New article does not appear in Latest articles on homepage Same as above, or article date is not the most recent. The block also queries News only. Ensure content type is Articles → News (term ID 1160 or its descendant).
Author byline missing on article Author (sw_author) ACF field not set Edit post → ACF panel → search for the person. The person must be a published person post.
Document layout not rendering — looks like an article sw_content_type not set to Documents, or sw_article_source not jha-archive Tick Documents in Content Types.
PDF doesn't download / viewer empty PDF (_swxi_sdp_pdf_attachment_id) empty or attachment was deleted Re-upload the PDF via the ACF PDF field.
Image uploaded but no WebP/AVIF generated Background generator failed Re-upload the image; check wp-content/debug.log for errors.
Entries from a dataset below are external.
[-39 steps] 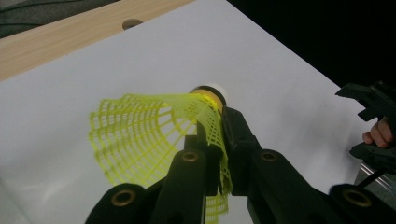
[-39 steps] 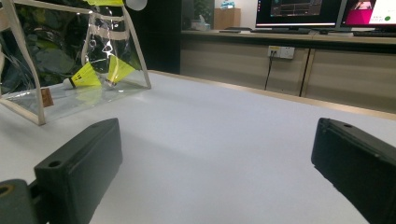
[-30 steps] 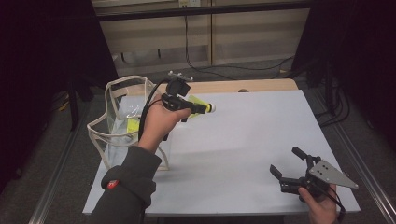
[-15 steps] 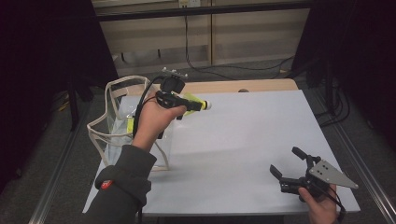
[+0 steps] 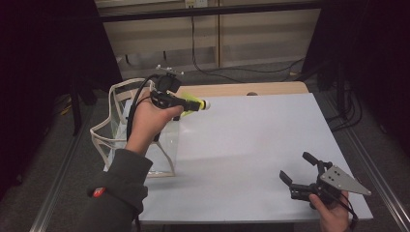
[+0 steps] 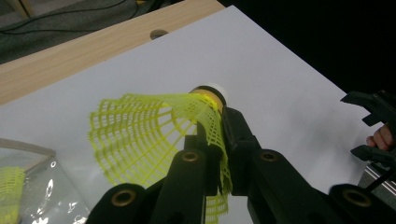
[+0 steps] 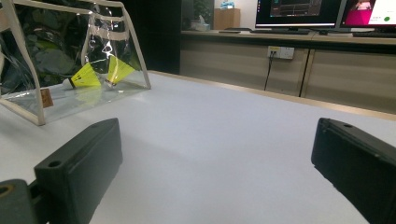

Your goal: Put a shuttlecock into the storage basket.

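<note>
A yellow mesh-skirted shuttlecock (image 5: 195,103) with a white cork tip is held above the table's far left part, beside the bag. My left gripper (image 5: 185,101) is shut on its skirt. In the left gripper view the black jaws (image 6: 220,136) pinch one side of the skirt of the shuttlecock (image 6: 140,135), the cork pointing away. A clear plastic bag (image 5: 119,131) with cream trim stands open at the left edge. The right gripper view shows two more yellow shuttlecocks (image 7: 87,76) lying in the bag (image 7: 28,107). My right gripper (image 5: 296,166) rests open at the near right corner, nothing between its jaws (image 7: 217,140).
The white table top (image 5: 251,140) has a wooden strip (image 5: 232,90) with a hole along its far edge. Cables hang behind it. A desk with monitors (image 7: 299,11) stands beyond the table in the right gripper view.
My left hand has lifted the shuttlecock a little and drifted slightly left, towards the bag. The right gripper has stayed put.
</note>
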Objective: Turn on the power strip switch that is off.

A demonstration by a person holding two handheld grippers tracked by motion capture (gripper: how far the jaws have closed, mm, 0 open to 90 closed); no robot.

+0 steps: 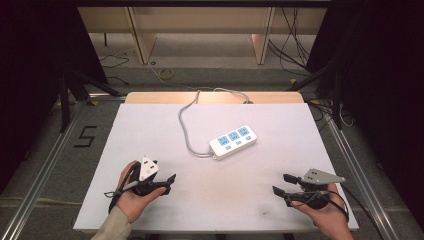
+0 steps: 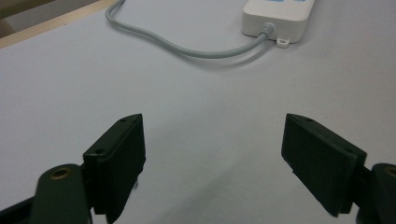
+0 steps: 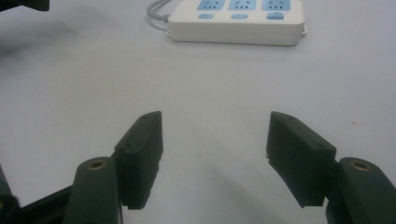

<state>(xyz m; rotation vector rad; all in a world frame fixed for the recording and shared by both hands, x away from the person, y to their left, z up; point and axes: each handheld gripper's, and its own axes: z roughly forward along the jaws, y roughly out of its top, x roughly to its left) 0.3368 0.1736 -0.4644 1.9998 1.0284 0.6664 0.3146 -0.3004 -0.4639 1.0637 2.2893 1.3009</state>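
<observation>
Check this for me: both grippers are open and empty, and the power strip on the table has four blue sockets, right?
Not quite. The power strip has three blue sockets, not four; the high view and the right gripper view both show three in a row. The rest holds: the left gripper and the right gripper are open and empty, and the strip lies on the table.

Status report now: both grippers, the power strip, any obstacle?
Left gripper open, empty. Right gripper open, empty. Power strip flat mid-table, untouched, cord trailing back. Nothing between jaws and strip.
</observation>
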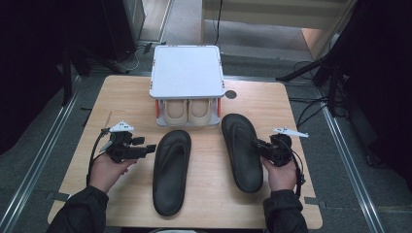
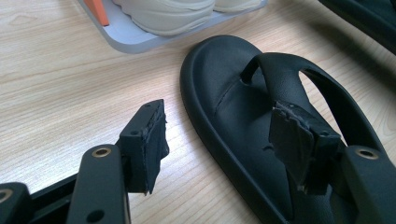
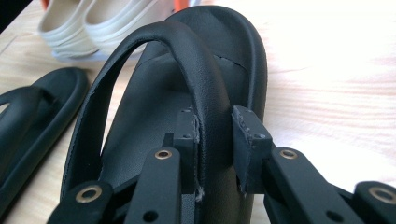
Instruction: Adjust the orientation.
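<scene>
Two black flip-flops lie on the wooden table (image 1: 126, 97). The left flip-flop (image 1: 171, 170) rests flat with its toe toward the rack. My left gripper (image 1: 149, 148) is open just left of it. In the left gripper view the jaws of that gripper (image 2: 222, 140) straddle the rim of this flip-flop (image 2: 233, 84) without touching it. My right gripper (image 1: 256, 144) comes in from the right onto the right flip-flop (image 1: 241, 150). In the right gripper view that gripper (image 3: 217, 140) is shut on the side strap (image 3: 196, 60).
A small shoe rack (image 1: 187, 73) with a white top stands at the table's far middle, with a beige pair of shoes (image 1: 187, 111) on its lower shelf. Cables and stand legs lie on the floor to the right. Bare wood lies on both sides of the flip-flops.
</scene>
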The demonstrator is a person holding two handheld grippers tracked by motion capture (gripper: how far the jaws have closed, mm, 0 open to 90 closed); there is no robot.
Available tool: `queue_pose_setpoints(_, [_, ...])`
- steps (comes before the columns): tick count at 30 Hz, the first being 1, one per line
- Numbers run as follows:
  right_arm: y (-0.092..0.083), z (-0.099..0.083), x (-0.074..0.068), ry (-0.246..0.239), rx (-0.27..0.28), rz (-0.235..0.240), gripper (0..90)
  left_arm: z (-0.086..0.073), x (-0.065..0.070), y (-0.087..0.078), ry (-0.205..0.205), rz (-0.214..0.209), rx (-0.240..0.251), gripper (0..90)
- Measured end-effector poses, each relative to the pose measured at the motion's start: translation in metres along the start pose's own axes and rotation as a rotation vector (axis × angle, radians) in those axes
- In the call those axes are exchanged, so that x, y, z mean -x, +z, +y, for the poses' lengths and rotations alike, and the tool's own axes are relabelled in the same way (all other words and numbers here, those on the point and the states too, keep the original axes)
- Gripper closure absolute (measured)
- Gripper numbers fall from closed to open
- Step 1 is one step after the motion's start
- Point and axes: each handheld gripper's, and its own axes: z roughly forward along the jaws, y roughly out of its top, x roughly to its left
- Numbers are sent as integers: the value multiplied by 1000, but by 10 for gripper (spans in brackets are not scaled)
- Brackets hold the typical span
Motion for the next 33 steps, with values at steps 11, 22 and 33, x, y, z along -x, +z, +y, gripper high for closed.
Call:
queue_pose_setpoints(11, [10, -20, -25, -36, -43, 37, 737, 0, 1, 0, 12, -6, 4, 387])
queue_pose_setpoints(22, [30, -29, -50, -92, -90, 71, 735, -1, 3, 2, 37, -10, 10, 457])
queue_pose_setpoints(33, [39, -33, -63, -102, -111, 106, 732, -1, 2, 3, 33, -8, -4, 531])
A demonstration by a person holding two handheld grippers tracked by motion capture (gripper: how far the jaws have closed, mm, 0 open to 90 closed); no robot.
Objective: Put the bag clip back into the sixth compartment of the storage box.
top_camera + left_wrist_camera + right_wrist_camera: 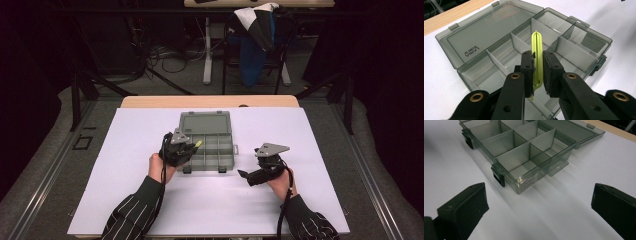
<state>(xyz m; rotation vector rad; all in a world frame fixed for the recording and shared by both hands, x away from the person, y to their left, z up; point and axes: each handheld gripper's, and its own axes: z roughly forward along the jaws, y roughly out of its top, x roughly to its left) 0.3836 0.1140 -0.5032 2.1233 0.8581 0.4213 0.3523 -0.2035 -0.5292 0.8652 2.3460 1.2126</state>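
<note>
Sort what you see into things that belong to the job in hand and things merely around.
In the job: left gripper, yellow-green clip clamped in it, open compartment box.
Merely around: right gripper, open on the white sheet; chair with draped cloth; floor cables.

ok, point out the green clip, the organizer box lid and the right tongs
green clip (537,53): left gripper view, upper shaft above the pads.
organizer box lid (486,32): left gripper view, middle of the open lid panel.
right tongs (537,205): right gripper view, midway between its open fingertips.
</note>
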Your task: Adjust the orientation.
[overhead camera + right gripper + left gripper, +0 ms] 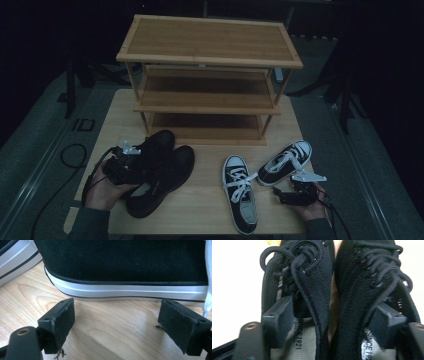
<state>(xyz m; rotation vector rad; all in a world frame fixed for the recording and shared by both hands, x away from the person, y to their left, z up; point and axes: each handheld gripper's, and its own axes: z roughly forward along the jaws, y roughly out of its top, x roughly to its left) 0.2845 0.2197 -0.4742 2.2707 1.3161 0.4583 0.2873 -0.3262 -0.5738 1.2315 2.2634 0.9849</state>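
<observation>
Black shoes (155,172) lie as a pair on the left of the wooden table (205,200) in the high view, with the left gripper (122,165) over their heels. In the left gripper view, its jaws stand wide, one inside each shoe, seemingly not pressing. In the right gripper view, the right gripper (117,322) is wide open with nothing between its jaws, just before a black canvas sneaker (125,262)

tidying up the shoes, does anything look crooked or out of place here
The two white-laced sneakers don't sit as a neat pair: one points its toe toward the person, the other lies angled away to the right. The two black shoes lie side by side, slanted on the table. The rack shelves are bare. Nothing looks spilled or damaged.
</observation>
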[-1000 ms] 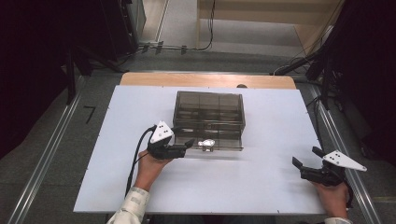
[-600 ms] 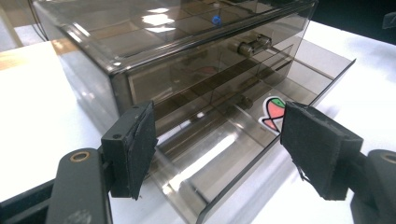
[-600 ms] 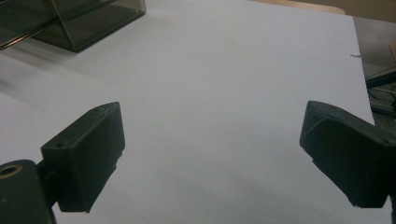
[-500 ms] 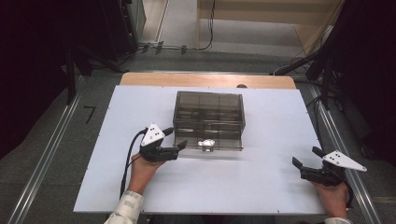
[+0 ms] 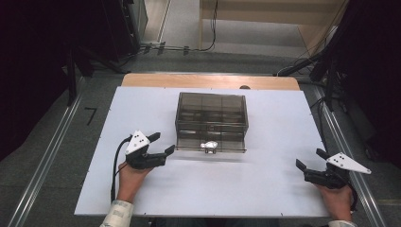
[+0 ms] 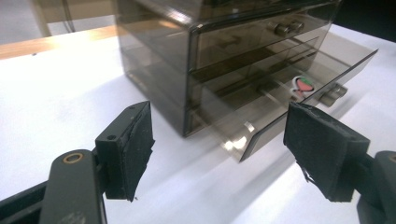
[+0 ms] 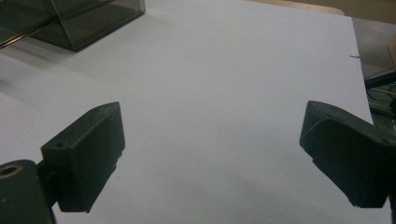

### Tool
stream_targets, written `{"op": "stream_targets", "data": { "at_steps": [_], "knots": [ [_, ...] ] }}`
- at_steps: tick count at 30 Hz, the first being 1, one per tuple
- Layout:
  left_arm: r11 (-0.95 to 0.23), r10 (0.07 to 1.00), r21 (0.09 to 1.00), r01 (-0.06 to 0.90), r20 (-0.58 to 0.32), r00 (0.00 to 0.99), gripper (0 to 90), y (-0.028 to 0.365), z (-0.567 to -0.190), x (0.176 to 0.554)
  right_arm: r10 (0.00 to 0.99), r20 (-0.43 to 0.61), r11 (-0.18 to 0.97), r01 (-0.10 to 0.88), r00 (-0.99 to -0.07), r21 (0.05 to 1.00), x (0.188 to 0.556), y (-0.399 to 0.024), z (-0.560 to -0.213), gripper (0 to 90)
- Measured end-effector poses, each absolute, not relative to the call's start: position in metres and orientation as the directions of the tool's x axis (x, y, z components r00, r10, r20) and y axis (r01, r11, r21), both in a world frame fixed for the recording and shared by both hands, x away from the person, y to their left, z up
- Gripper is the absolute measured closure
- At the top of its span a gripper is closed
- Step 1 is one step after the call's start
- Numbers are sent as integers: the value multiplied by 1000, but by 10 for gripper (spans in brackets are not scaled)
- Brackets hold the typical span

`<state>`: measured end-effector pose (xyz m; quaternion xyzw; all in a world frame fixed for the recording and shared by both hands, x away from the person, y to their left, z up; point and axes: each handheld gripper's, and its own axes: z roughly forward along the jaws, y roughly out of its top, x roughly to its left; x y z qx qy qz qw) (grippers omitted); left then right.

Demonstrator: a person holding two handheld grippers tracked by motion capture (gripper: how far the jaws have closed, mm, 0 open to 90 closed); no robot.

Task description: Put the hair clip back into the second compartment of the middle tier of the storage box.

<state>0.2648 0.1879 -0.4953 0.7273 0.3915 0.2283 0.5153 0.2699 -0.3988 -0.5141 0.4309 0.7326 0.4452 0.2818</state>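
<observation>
A smoked clear-plastic drawer cabinet [image 5: 211,120] sits mid-worktop [image 5: 265,189], its bottom drawer [image 6: 299,88] pulled out; likely light, rigid and slippery, best taken by the small knob [image 6: 334,92]; left gripper [image 5: 163,144], fingers [image 6: 128,149] just widening, and right gripper [image 5: 309,158] are both released, empty.

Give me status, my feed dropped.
Left gripper jaws open, empty, just been opening beside drawer unit. Bottom drawer out, small item inside. Right gripper open, empty. Nothing in the way.

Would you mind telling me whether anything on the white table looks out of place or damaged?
The bottom drawer of the smoky transparent plastic drawer cabinet stands pulled out, with a small strawberry-like item inside. The black pad on the open left gripper looks frayed at its edge.
</observation>
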Motion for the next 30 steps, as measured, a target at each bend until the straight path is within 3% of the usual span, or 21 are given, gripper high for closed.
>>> {"op": "stream_targets", "data": {
  "at_steps": [14, 30],
  "knots": [
    [-114, 856, 934, 338, -80, 511, 237, 237, -504, 245, 883, -28, 229, 380, -468, 896, 269, -399, -514, 53],
    [-88, 878, 939, 332, -84, 471, 224, 259, -514, 233, 883, -35, 234, 373, -468, 898, 269, -398, -514, 53]
  ]
}}
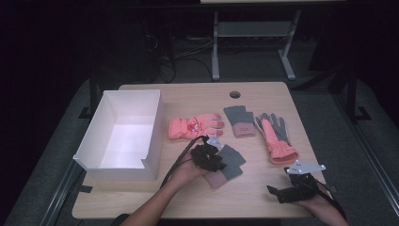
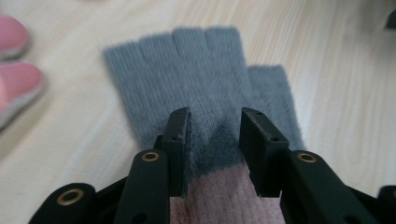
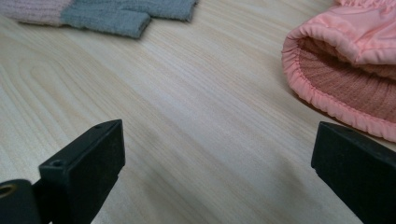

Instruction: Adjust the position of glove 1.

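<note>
Left claw (image 2: 215,140) over grey fingerless glove (image 2: 196,74), jaws narrow and apart, straddling a raised fold near the pink cuff, pads not clearly pressing. Glove flat on wooden surface (image 1: 197,96), just right of white box (image 1: 94,141). Right claw (image 3: 217,154) wide, bare between jaws, near pink glove (image 3: 355,60).

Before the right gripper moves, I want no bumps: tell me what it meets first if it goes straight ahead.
The right gripper points over bare table with its jaws wide apart. Straight ahead the way looks free, then comes the grey fingerless glove; the pink glove's cuff lies off to one side. Depth is unclear.
</note>
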### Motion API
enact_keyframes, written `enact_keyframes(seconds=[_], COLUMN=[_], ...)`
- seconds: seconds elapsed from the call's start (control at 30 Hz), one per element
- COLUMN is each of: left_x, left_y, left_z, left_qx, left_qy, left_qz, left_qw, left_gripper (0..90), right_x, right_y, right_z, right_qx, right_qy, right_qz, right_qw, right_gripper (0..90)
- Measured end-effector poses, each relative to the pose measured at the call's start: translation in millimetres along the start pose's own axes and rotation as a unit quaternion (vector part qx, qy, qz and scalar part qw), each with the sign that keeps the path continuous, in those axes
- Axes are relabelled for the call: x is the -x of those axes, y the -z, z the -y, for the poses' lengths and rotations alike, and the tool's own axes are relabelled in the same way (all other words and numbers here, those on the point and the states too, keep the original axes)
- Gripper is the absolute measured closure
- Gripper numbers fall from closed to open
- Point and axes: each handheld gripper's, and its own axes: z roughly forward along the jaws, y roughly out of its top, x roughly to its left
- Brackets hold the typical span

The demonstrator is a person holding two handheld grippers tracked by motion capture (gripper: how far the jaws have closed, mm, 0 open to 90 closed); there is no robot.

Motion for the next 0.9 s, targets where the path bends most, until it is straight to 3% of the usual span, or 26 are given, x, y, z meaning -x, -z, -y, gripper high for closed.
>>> enact_keyframes(seconds=[0.03, 0.17, 0.3, 0.37, 0.4, 0.53, 0.7, 0.9], left_x=[-0.2, -3.1, 0.3, 4.9, 8.3, 16.9, 28.6, 36.9], left_y=[-0.8, -1.0, 0.8, 3.2, 3.7, 8.3, 15.7, 18.7], left_z=[0.7, 0.5, -1.2, -2.0, -2.0, -1.4, 7.0, 20.6], left_qx=[-0.002, -0.004, -0.013, -0.01, 0.0, 0.001, 0.003, -0.004], left_qy=[-0.005, 0.007, 0.004, 0.004, 0.016, 0.017, 0.025, 0.03], left_qz=[-0.002, 0.004, -0.002, 0.001, 0.004, 0.011, 0.019, 0.015], left_qw=[1.0, 1.0, 0.9999, 0.9999, 0.9999, 0.9998, 0.9995, 0.9994], left_gripper=[67.3, 84.6, 86.5, 86.6, 86.7, 86.7, 86.7, 86.5], right_x=[0.3, -0.4, -0.8, -0.7, -0.3, 0.5, 0.5, 0.2], right_y=[-0.1, -0.8, -0.7, -0.3, -0.1, 0.1, 0.6, 0.6], right_z=[0.1, -0.3, -0.4, -0.3, -0.2, -0.1, 0.0, -0.1], right_qx=[0.0, -0.001, -0.001, -0.001, -0.001, 0.0, 0.0, 0.001], right_qy=[0.001, -0.001, 0.003, 0.001, -0.001, 0.0, 0.0, 0.0], right_qz=[0.0, -0.001, -0.002, -0.001, 0.0, -0.001, -0.002, -0.001], right_qw=[1.0, 1.0, 1.0, 1.0, 1.0, 1.0, 1.0, 1.0], right_gripper=[2.5, 2.5, 2.5, 2.5, 2.5, 2.5, 2.5, 2.5])
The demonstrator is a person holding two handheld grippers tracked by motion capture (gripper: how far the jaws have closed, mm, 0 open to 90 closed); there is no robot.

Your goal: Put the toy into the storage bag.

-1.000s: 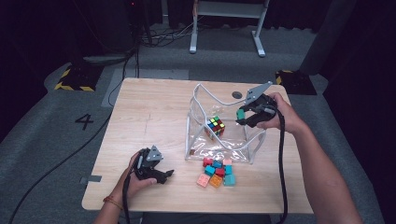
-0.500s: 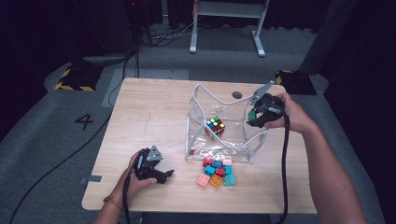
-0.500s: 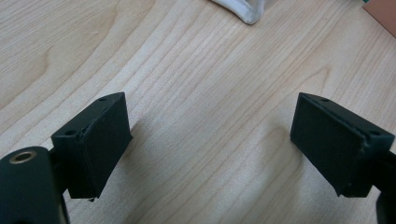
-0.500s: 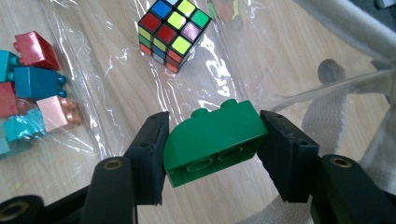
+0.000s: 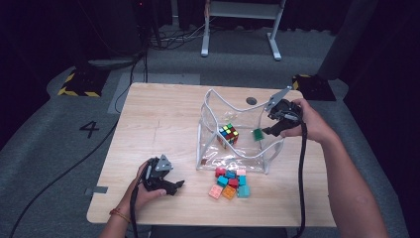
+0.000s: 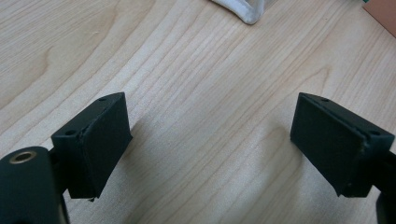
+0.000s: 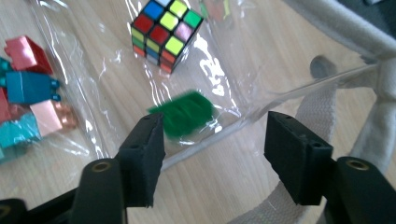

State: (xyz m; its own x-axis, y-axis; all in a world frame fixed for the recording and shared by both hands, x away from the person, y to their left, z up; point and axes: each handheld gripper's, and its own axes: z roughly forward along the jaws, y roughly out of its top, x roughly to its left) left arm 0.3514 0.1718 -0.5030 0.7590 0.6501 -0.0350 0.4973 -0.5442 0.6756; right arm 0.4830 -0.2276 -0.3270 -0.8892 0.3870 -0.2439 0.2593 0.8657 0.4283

Block disappeared from a page after edit The block was accidentally deleted (Gutenberg delete is silent) Edit history (Document panel → Revisions) → restore previous revision.
Filter dropdown on /articles/ shows no results The taxonomy AJAX call failed (wrong nonce or PHP error) DevTools → Network → look at the admin-ajax.php?action=filter_articles response. Logs in wp-content/debug.log.
Re-import created a duplicate of an article cms_article_id meta was edited or removed Find the duplicate, delete it, restore the meta on the original (the importer remembers Umbraco IDs from import-content.xlsx).
Newsletter subscriptions silently succeed but contact does not appear in Brevo API key or list ID missing in Newsletter & API settings Newsletter & API → fill both fields → save. Test again.
Contact form: "Submission failed" error Nonce expired (page was open too long), bot detection, or recipient mail broken Refresh page first. If still fails: check Contact email (contact_email) ACF option; check SMTP relay.
/focus-area/ (no slug) returns 500 Known issue — taxonomy archive template missing Don't link to it. Individual focus area pages work fine.
Person not appearing in dropdown when assigning Author (sw_author) Person post is in draft status Publish the person post first.
Job appears on the front-end after closing date Closing date (closed_date) is in wrong format (must be d/m/Y) Edit job → re-pick the date with the ACF date picker.
Hero block's featured post card empty The linked statewatch_article was unpublished or deleted Edit the homepage → Hero block → reassign featured post.

End of guide. Last updated 2026-04-28. To regenerate the .docx: pandoc EDITOR-GUIDE.md -o EDITOR-GUIDE.docx --toc --toc-depth=3.